The white woman who found him, accepted him as her own and did her best to prepare him for an often-cruel world. “If you want to be successful in this society, your sister can be late, but you can’t,” said Davidson, recalling his mother’s words.
Although his brother, sister and grandfather were all white they taught Davidson about race, inequity, and the power of love.
“To take me into her family, she had to be hip in the first place,” Davidson said of his adopted mother Barbara Davidson. “I just had to learn who I was.”
The iconic comedian best known for his work on In Living Color — an early 1990s sketch comedy series that ran on the Fox television network — was a featured speaker for the Wilmington Public Library’s “Choppin’ it up” series. Davidson, who was promoting his new book Living in Color, spoke from 6 to 7 p.m. on his birthday, Thursday Nov. 10, to a crowd that watched intently as he shared important life lessons.
“I’ve been living in color my whole life,” Davidson said. “I see the similarities in people.”
Davidson said he learned about different ethnicities by watching football with his grandfather. They would read the names on the backs of the jerseys and then talk about the origins of each name.
Most ethnic groups have suffered through challenges, Davidson explained.
The Irish endured the potato famine in Ireland. The Chinese suffered indignities while building the American railroad system. Jews suffered during the Holocaust being loaded onto box cars, he said.
Midwestern whites left their homes during the dust bowl era of the Great Depression.

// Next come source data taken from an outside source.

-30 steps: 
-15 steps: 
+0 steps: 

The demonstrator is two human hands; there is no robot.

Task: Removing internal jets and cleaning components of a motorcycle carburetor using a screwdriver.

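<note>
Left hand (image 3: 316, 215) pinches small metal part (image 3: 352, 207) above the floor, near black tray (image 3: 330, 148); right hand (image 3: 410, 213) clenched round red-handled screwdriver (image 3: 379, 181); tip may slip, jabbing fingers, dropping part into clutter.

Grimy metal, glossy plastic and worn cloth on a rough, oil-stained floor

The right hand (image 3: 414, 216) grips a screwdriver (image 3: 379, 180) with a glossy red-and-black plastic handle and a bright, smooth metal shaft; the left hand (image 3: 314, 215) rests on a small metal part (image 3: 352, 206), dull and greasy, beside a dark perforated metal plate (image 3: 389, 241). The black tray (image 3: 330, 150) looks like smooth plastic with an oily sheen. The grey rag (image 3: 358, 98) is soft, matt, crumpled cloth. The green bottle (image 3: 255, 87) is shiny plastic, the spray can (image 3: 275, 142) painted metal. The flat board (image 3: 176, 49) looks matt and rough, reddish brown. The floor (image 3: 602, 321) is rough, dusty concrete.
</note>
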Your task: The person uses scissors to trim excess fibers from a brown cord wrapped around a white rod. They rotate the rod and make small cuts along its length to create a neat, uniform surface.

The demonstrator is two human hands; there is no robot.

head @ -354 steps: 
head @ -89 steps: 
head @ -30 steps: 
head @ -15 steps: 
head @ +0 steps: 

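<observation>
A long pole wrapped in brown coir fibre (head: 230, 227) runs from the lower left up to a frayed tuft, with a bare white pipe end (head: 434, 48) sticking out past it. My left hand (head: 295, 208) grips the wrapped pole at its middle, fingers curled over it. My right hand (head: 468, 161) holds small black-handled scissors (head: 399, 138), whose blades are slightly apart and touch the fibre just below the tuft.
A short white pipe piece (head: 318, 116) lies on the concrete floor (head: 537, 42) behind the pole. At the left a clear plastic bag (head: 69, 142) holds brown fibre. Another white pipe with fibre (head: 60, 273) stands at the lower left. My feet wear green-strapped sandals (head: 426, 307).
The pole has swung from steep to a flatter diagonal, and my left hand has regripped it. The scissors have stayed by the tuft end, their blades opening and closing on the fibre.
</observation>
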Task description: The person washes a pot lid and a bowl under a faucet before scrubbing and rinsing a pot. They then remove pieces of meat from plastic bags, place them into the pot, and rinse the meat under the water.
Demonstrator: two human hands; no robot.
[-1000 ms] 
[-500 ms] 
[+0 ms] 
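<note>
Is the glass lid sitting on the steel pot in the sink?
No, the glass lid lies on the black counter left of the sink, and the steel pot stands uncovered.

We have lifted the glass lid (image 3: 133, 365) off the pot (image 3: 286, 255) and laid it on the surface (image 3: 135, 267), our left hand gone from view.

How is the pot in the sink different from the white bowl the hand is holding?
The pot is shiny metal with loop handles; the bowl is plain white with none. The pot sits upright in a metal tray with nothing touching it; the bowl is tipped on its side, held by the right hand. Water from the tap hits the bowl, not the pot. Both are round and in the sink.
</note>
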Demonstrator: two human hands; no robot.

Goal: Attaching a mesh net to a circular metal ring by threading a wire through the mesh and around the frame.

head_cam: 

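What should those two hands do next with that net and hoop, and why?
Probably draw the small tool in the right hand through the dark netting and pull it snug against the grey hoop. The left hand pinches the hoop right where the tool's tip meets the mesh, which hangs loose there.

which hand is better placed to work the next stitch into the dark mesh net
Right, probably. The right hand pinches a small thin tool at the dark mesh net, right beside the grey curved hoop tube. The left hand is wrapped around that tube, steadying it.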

Many in that situation were lured to California with the promise of work picking fruit at one price, only to arrive and be paid much less, Davidson explained.
“We’re the only population in this whole country that came here against our will,” Davidson said of Blacks brought to America through slavery, “and we’re the only population, singularly, that has built this country’s wealth without being paid a dime.”
Still, Davidson, 59, has not been embittered.
“It’s the love on this planet that’s going to save us, not the hate,” Davidson said. “I believe the good Lord sent a lot of messengers and we’re ignoring it.”
In addition to race relations, Davidson talked about how he landed the job on In Living Color, growing up in the Washington DC-area, being delivered from addiction and how the media shapes perceptions.
Jamar Rahming, Wilmington Public Library executive director, said the Choppin’ it Up series was designed to bring people together.
“Food, art, and music are some things we can all agree upon,” said Rahming. “Pop culture is one of the things that people agree upon. That’s how you build community.”